**HOW TO COMPLETE THIS TASK:** Print the lines below from the line with "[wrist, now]" to the line with "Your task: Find" exactly, keeping both ends, and print no pictures.

=== Section Start ===

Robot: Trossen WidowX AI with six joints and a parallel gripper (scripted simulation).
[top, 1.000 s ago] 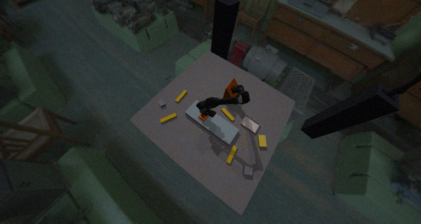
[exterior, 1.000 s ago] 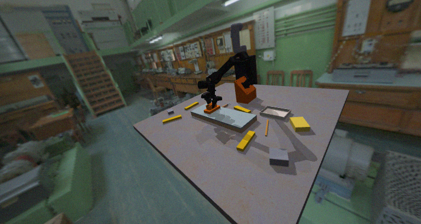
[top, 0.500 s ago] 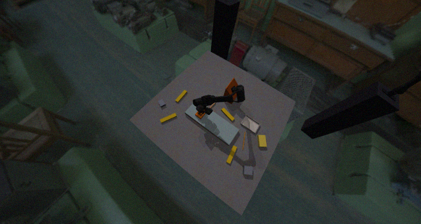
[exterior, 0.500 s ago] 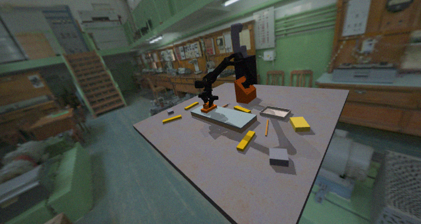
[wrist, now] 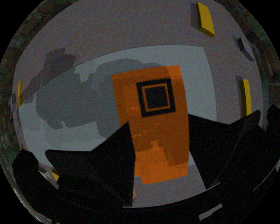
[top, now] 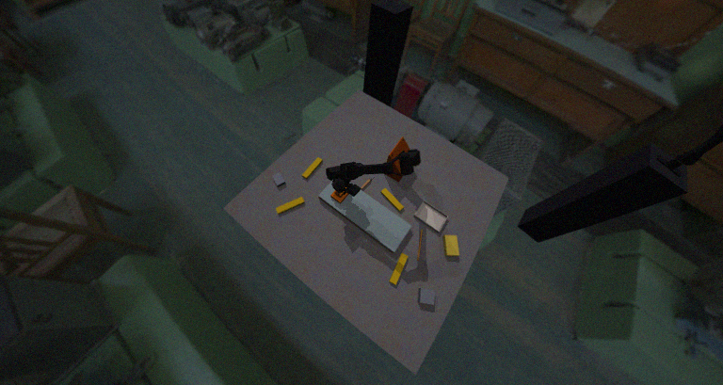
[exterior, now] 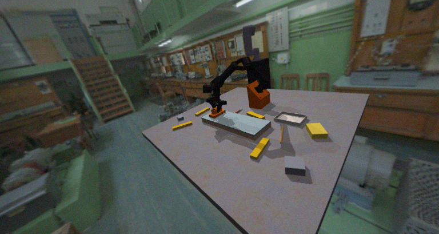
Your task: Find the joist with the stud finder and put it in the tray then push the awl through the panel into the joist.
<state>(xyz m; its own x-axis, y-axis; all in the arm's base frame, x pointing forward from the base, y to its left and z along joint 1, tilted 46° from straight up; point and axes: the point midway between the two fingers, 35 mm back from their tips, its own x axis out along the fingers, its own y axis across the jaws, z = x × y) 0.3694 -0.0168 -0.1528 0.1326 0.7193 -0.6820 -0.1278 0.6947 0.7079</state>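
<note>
The orange stud finder [top: 338,196] [exterior: 214,114] [wrist: 161,135] is on the pale blue floor panel [top: 384,226] [exterior: 245,125] [wrist: 200,85], near its far left end. My gripper [exterior: 217,108] [wrist: 155,120] is shut on it from above. The square window [wrist: 156,97] on its top is dark. The joist is hidden. A thin orange piece with a dark tip [top: 366,184] [exterior: 238,111], probably the awl, lies behind the panel. The shallow tray [top: 435,209] [exterior: 288,123] is empty, right of the panel.
A thin orange stick [top: 420,245] [exterior: 281,134] lies between panel and tray. Several yellow bars surround the panel, one [top: 392,200] [exterior: 255,115] behind it and one [top: 398,268] [exterior: 259,148] in front. A yellow block [top: 451,245] [exterior: 316,130] and grey block [top: 426,297] [exterior: 295,165] are at right.
</note>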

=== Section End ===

**WRITTEN ANSWER:**
[wrist, now] 
[top, now] 
[exterior, now] 
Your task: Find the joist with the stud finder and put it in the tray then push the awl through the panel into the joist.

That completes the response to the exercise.